## EXERCISE BRIEF
Within the entries below, find each line containing the word "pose" and copy it.

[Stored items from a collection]
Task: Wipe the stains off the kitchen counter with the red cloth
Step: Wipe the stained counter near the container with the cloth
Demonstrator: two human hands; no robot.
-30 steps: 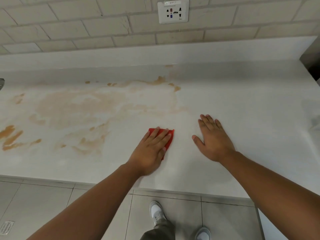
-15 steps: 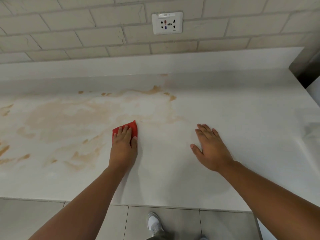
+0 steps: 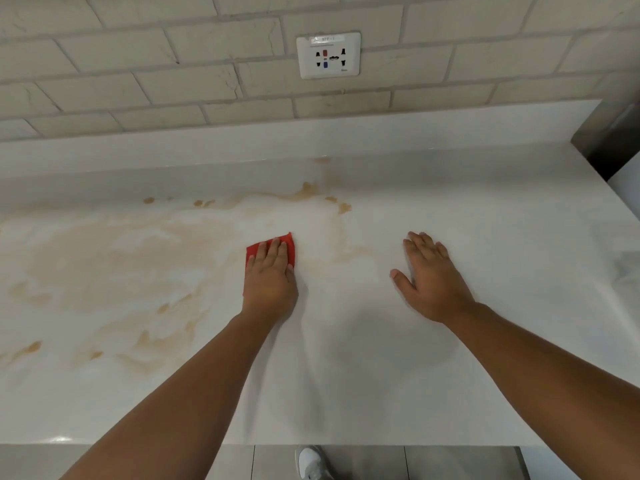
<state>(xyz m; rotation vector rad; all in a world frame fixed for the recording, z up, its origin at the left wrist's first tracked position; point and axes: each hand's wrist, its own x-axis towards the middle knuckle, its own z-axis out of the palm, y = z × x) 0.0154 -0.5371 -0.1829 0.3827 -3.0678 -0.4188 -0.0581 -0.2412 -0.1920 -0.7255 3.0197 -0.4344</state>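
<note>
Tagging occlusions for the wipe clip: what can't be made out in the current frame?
Head view only:
- Cloth: mostly under the left hand; size and fold hidden.
- Stains: run past the left edge; extent unknown.
- Counter under the right hand: covered by the palm.
- Socket label: too small to read.
- Shoe: cut off by the bottom edge.

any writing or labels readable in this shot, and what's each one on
Label strip at the top of the wall socket: blurred, possibly "BPP-1", not certain.
Small mark at the socket's lower right corner: too small to read.
Red cloth and counter: no text visible.
</note>
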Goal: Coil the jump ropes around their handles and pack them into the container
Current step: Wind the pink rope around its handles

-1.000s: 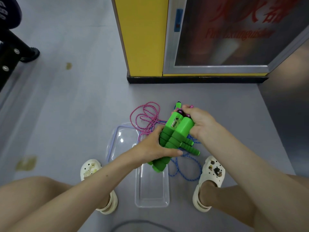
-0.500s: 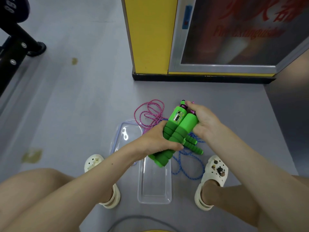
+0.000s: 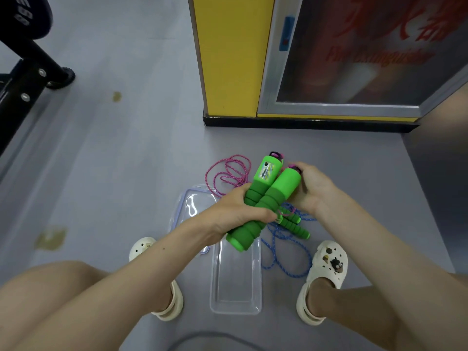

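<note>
My left hand (image 3: 238,211) grips both green handles (image 3: 268,188); right hand (image 3: 314,188) just slid up to curl round one top end. Pink rope (image 3: 228,171) is loose, so wrapping's next.

A smooth grey floor (image 3: 126,153) bears a small yellowish stain (image 3: 117,96) and a larger one (image 3: 50,238) (nearer the camera). At the back, a yellow panel (image 3: 233,59) stands on a black base strip (image 3: 304,122), beside a metal-framed glass door (image 3: 367,72) with red lettering. A black metal frame (image 3: 27,72) fills the upper-left corner.
</note>
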Demonstrator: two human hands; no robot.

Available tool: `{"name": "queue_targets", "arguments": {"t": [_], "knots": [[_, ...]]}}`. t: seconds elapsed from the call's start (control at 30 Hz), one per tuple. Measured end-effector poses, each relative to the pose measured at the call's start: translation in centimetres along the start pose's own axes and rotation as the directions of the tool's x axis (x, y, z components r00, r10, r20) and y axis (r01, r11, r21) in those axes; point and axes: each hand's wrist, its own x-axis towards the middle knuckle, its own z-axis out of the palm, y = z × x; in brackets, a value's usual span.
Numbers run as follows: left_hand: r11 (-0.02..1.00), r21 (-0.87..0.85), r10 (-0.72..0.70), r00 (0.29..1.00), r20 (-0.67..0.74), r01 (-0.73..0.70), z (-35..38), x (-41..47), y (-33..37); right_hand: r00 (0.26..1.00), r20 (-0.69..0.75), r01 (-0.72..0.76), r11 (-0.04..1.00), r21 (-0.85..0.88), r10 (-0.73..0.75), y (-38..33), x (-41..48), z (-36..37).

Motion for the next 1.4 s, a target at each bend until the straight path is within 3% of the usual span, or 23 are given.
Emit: {"name": "queue_targets", "arguments": {"t": [0.13, 0.2, 0.3, 0.4, 0.47, 0.57, 0.87, 0.97, 1.13, 1.3, 1.4], "knots": [[0.991, -0.136, 0.011, 0.999, 0.032, -0.007, -0.5, -0.2, 0.5, 0.995, -0.101, -0.003, 0.989, -0.15, -0.012, 0.6, 0.2, -0.3], [0.992, -0.129, 0.011, 1.0, -0.004, -0.011, -0.7, -0.2, 0.5, 0.989, -0.135, 0.036, 0.992, -0.119, -0.052, 0.4, 0.2, -0.4], [0.995, -0.097, 0.021, 0.997, -0.08, -0.029, -0.8, -0.1, 0.1, 0.994, 0.102, 0.031, 0.999, 0.025, -0.033, 0.0, -1.1, 0.2], [0.998, -0.018, 0.065, 0.991, -0.119, -0.068, -0.7, 0.0, -0.2, 0.947, 0.307, 0.11, 0.993, -0.044, -0.091, 0.5, -2.5, 1.5], [0.997, 0.037, 0.073, 0.992, -0.106, -0.069, -0.7, 0.0, -0.2, 0.947, 0.274, 0.172, 0.985, 0.004, -0.166, 1.2, -2.5, 1.8], [0.999, -0.011, 0.033, 0.998, -0.056, -0.033, -0.2, 0.0, -0.1, 0.959, 0.197, 0.199, 0.979, 0.051, -0.205, 1.8, -2.2, 1.8], [0.997, 0.081, -0.011, 0.998, -0.07, 0.017, -1.3, -0.2, 0.1, 0.942, 0.235, 0.251, 0.968, -0.017, -0.24, 1.7, -2.1, 1.5], [0.999, 0.009, -0.052, 0.998, -0.041, 0.052, -1.2, -0.3, -0.1, 0.938, 0.251, 0.235, 0.971, 0.039, -0.237, 2.1, -2.1, 1.7], [0.922, -0.326, -0.183, 0.976, 0.115, 0.211, -0.5, -1.0, 0.1, 0.91, 0.325, 0.254, 0.966, 0.051, -0.256, 2.1, -2.7, 2.2], [0.915, -0.316, -0.202, 0.963, 0.18, 0.251, -0.8, -1.4, 0.4, 0.896, 0.321, 0.336, 0.941, -0.041, -0.306, 2.3, -2.6, 2.2], [0.916, -0.325, -0.191, 0.967, 0.167, 0.237, -0.9, -1.4, 0.5, 0.891, 0.291, 0.415, 0.884, -0.213, -0.349, 1.8, -2.2, 2.0]]}}
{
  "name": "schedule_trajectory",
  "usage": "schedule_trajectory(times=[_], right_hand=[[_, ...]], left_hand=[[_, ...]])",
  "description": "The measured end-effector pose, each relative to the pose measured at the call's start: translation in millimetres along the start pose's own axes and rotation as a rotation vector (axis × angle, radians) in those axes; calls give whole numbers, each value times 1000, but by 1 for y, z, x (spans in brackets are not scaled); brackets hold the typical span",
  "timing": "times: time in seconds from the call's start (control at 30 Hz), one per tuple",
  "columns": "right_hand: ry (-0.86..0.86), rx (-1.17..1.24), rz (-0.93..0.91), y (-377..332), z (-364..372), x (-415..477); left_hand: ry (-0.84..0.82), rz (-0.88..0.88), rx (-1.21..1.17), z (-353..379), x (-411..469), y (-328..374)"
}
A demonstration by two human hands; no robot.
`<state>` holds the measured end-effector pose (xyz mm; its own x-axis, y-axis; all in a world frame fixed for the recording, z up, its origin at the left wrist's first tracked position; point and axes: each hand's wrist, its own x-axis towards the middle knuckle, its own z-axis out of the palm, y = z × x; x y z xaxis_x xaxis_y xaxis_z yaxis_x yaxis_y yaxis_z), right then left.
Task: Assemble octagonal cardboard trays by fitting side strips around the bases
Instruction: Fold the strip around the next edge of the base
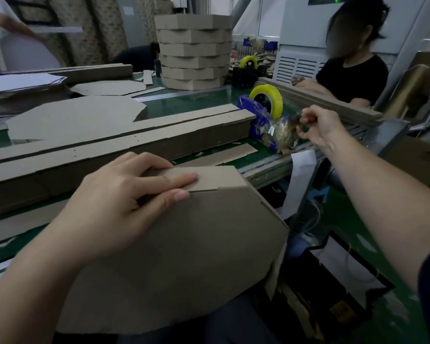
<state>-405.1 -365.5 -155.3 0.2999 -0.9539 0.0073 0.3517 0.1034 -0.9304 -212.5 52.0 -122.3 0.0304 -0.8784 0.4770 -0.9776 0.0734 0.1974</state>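
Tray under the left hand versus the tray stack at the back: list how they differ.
The tray is single; the tray stack is several piled high. The tray leans off the table, pressed by the left hand; the tray stack stands on it untouched. Both are brown cardboard with angled sides.

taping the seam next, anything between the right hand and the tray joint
Nothing visible. The right hand, pinching tape at the dispenser, has open space down to the joint the left hand presses.
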Motion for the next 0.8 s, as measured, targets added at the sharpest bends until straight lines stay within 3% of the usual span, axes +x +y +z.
schedule_trajectory(times=[0.8], right_hand=[[18,309,-101,28,-10,-11]], left_hand=[[2,8,11,2,5,2]])
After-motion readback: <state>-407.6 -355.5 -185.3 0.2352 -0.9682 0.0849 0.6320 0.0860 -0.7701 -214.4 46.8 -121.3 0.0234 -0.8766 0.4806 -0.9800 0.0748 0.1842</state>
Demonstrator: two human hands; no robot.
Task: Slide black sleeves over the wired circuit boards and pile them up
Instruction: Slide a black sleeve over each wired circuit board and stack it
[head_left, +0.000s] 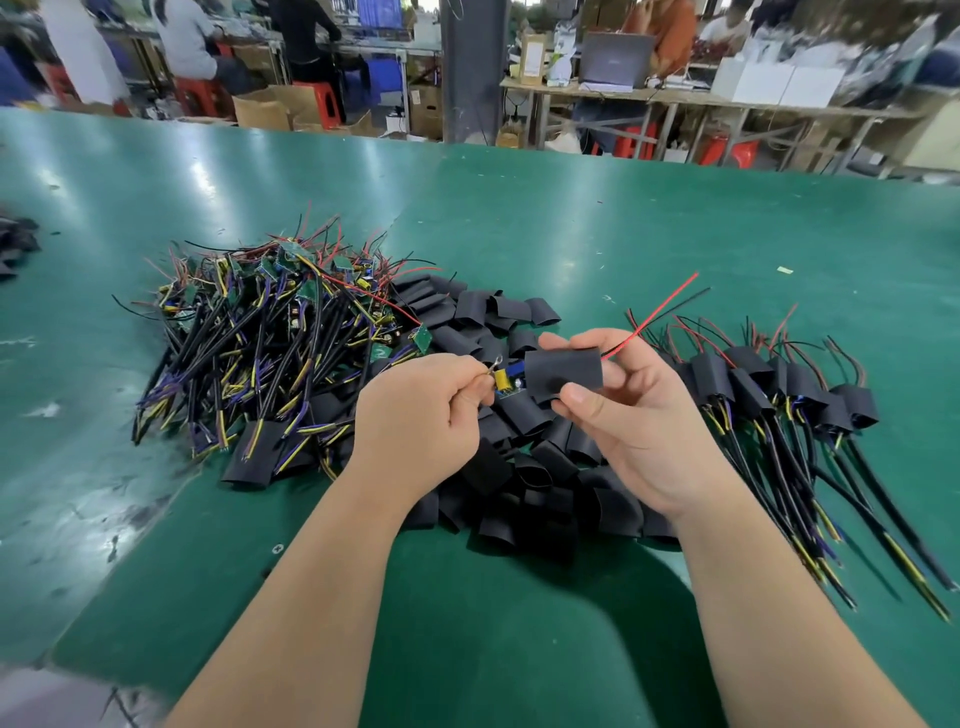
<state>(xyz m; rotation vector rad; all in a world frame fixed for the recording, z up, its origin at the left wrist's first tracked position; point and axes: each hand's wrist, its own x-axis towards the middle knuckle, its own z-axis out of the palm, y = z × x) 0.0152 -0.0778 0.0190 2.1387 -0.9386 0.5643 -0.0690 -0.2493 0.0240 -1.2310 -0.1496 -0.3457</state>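
Note:
My right hand (618, 415) grips a black sleeve (563, 371) between thumb and fingers above the table. A circuit board (506, 378) with a yellow capacitor sticks out of the sleeve's left end, and my left hand (421, 415) pinches that end of the board. Red and black wires (660, 312) stick out of the sleeve's right end. A heap of bare wired boards (270, 332) lies to the left. Loose black sleeves (519, 467) lie under my hands. Sleeved boards (779, 389) are piled on the right.
The green table (571, 218) stretches far ahead and to both sides. A few dark pieces (15, 244) lie at the left edge. Beyond the table stand benches, red stools, cardboard boxes and several seated people.

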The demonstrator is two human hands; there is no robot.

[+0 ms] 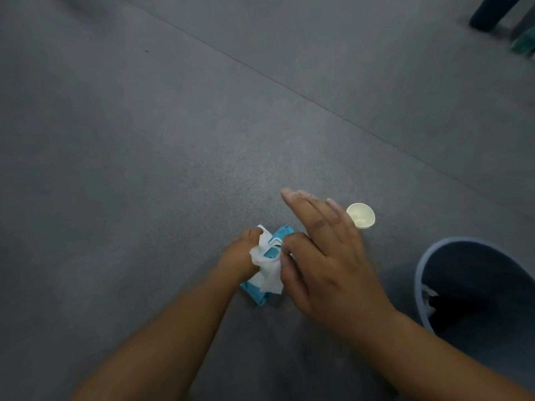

## RESPONSE BELOW
Available tool: `{"name": "queue_targets", "arguments": {"t": [_], "knots": [[_, ...]]}}`. t: seconds elapsed from the call's start (control at 30 Hz), one per tuple. Measured end-effector poses, each relative to the pose measured at the call's start: translation in centimetres along the start pose's own axes and rotation as the directions of the tool's x axis (x, y, z components r00, r10, r20) and y axis (r01, r11, r21) in those axes; point and axes: each hand's wrist, its own x-axis towards the middle knuckle, its own z-axis out of the palm, y = z × x; in brackets, a value's usual span.
  "description": "The measured end-effector pose, each relative to the pose measured at the call's start: translation in millimetres along the start pose's own axes and rotation as a rotation vector (axis × angle, radians) in those axes; calls give whole numbers, each value times 1000, but by 1 for y, z, x (spans in brackets are not scaled); brackets hold the typical span",
`<state>` holds the measured end-effector pose (xyz mm; its own x-axis, y-axis; all in a world frame fixed for the recording, z up, its origin at the left wrist's first tracked position; point and axes: each hand's wrist, its own x-axis towards the middle knuckle, its own z-axis out of the palm, y = z × x; x y z xaxis_x xaxis_y xaxis_z yaxis_x yaxis_y yaxis_z), right then left.

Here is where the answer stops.